Installing app on indexers, as instructed will result in multiple acceleration searches/excessive storage use

automine commented 6 years ago

According to this:

https://splunk.paloaltonetworks.com/installation.html

It's recommended to install both the Palo Alto Networks App and Add-on on all Search Heads, Indexers, and Heavy Forwarders.

Because the data model accelerations are on by default, if you install the App on all of your indexers, you will get accelerations (and their resulting searches and space usage) for not just the Search Head where you will use the app, but also for each individual indexer. So, if I have 1 search head and 5 indexers, I end up with 6 sets of accelerations, 5 of which will never be used (the ones created by the indexers).

The app needs to either: a) Have accelerations disabled by default or b) Not require installation on the indexers.

btorresgil commented 6 years ago

Hi @automine. Splunk has trained us differently on how the summary index works. This app has been built under their close guidance and they have been very clear with us about how accelerated data is handled. The App defines the datamodel on the searchhead, however, no summary index is placed on the search head. The datamodel definition is passed to the indexers. The summary indexes (aka acceleration sets) exist only on the indexers. Each indexer contains the summary index only for the data on that indexer. Therefore, it is impossible to have duplicate summarized (accelerated) data.

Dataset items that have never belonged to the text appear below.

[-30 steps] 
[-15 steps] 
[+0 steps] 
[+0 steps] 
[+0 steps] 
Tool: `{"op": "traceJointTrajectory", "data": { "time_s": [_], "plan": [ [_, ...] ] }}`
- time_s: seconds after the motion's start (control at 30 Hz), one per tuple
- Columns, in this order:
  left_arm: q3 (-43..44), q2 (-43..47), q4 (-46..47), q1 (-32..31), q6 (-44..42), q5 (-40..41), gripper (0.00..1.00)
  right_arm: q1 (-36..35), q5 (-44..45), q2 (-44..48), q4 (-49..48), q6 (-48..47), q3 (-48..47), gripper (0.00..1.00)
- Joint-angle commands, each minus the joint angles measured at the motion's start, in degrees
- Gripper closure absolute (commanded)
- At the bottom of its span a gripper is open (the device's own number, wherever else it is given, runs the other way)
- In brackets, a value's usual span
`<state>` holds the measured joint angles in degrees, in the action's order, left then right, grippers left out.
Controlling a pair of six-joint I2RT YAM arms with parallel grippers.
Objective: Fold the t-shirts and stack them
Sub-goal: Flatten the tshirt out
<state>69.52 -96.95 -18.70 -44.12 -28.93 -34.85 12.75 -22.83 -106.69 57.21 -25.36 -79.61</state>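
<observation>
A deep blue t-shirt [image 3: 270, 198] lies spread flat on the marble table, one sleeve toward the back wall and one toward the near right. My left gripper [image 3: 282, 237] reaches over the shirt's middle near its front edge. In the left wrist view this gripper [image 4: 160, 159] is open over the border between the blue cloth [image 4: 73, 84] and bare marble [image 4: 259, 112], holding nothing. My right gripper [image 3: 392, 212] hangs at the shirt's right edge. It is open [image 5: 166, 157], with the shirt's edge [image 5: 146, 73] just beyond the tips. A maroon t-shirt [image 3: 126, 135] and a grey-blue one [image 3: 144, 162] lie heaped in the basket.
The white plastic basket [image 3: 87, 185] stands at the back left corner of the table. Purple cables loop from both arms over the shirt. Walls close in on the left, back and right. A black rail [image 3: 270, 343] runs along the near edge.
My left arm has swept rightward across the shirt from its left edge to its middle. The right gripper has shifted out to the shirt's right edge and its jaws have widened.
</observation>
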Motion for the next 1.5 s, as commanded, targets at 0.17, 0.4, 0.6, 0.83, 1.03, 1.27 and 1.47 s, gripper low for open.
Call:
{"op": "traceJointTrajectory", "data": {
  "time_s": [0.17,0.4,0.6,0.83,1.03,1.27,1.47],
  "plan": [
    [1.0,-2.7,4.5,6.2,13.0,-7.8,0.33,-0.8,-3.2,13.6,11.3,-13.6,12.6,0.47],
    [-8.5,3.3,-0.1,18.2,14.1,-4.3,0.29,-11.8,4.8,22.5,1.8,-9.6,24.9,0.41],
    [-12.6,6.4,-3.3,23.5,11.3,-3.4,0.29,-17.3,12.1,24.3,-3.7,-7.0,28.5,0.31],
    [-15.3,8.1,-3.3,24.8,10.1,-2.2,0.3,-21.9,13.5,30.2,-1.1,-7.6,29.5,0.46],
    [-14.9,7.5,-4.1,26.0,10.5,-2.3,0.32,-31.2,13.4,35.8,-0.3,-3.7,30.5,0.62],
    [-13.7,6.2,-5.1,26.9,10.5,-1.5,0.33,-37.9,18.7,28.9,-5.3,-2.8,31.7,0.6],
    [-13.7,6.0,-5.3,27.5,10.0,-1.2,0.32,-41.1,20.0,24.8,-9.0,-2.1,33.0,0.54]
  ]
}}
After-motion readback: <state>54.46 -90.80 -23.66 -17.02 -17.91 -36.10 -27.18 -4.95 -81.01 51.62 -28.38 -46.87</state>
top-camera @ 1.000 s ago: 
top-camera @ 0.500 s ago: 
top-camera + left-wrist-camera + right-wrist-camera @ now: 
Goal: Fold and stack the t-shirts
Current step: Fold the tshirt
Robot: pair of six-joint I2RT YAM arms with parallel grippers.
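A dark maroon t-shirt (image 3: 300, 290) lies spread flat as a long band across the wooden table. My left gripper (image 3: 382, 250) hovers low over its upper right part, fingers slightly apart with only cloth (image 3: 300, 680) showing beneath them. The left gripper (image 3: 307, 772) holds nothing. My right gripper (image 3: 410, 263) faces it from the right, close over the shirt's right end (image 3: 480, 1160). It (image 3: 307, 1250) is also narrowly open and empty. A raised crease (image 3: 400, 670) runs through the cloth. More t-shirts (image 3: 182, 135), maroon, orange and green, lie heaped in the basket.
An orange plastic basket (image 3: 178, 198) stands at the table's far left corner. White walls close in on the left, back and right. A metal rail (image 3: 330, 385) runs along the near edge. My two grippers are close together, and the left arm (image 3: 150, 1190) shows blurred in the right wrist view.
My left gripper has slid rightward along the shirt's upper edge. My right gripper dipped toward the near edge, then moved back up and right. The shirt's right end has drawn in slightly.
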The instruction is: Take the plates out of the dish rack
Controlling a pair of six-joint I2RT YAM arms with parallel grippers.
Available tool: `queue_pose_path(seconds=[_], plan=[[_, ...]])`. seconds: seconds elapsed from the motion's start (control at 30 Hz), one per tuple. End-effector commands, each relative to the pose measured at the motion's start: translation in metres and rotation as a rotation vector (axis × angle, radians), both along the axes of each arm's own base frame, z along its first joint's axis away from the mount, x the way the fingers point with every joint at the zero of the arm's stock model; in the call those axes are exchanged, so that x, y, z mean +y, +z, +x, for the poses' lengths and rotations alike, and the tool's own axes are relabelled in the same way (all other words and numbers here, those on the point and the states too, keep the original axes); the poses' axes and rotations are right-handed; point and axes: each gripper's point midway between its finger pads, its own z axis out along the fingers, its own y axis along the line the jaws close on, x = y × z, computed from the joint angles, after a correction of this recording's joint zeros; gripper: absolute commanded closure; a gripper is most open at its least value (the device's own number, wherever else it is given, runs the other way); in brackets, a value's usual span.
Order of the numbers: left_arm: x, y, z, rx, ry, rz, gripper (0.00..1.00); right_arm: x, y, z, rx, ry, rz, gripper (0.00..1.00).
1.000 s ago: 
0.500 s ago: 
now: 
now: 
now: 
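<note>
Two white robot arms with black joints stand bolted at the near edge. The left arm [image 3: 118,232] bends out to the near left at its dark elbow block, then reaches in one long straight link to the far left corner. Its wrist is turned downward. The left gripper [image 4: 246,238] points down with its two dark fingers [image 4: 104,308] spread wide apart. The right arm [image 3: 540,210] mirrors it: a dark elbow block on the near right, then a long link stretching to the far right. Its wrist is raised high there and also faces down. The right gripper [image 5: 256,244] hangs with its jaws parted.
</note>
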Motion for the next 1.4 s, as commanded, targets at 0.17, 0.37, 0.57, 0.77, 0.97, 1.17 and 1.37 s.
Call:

If you have evidence that this is not how it works and duplicate summarized data exists, then I would like to investigate this as a collaboration with you and our counterparts at Splunk. Please let me know, and feel free to email us if you prefer to work over email. splunkapp@paloaltonetworks.com

Thanks! -Brian

automine commented 6 years ago

@btorresgil, I believe you are interpreting this incorrectly. Yes, no summary is created on the search head. The search head does pass the summary searches to the indexers so the indexers can create the summaries. However, these are not summary indexes, they are instead using the high-performance analytics store which is stored next to the index from which the original events (or elsewhere if you have configured as such), however, it is not a summary index. In terms of the number of accelerations created, this is based on the GUID of the search head which has a configuration for accelerations (in the case of a Search Head Cluster, it is the GUID of the cluster). This is why when you put a datamodels.conf on the search head to accelerate the DMs, it will create accelerations on the indexers, using the GUID of the search head in a path that looks like:

$SPLUNK_DB/<index_name>/datamodel_summary/<bucket_id>/<search_head_or_pool_id>/DM_<datamodel_app>_<datamodel_name>

The problem is, when you put a datamodels.conf on the indexers as well, the indexer starts to think of itself as a search head (after all, it's just one download, and an individual instance of Splunk can act in a number of roles), and as such will create a new set of accelerations for itself (using a different GUID). As such, this means duplicate acceleration summary searches, as well as additional summary storage in the index store.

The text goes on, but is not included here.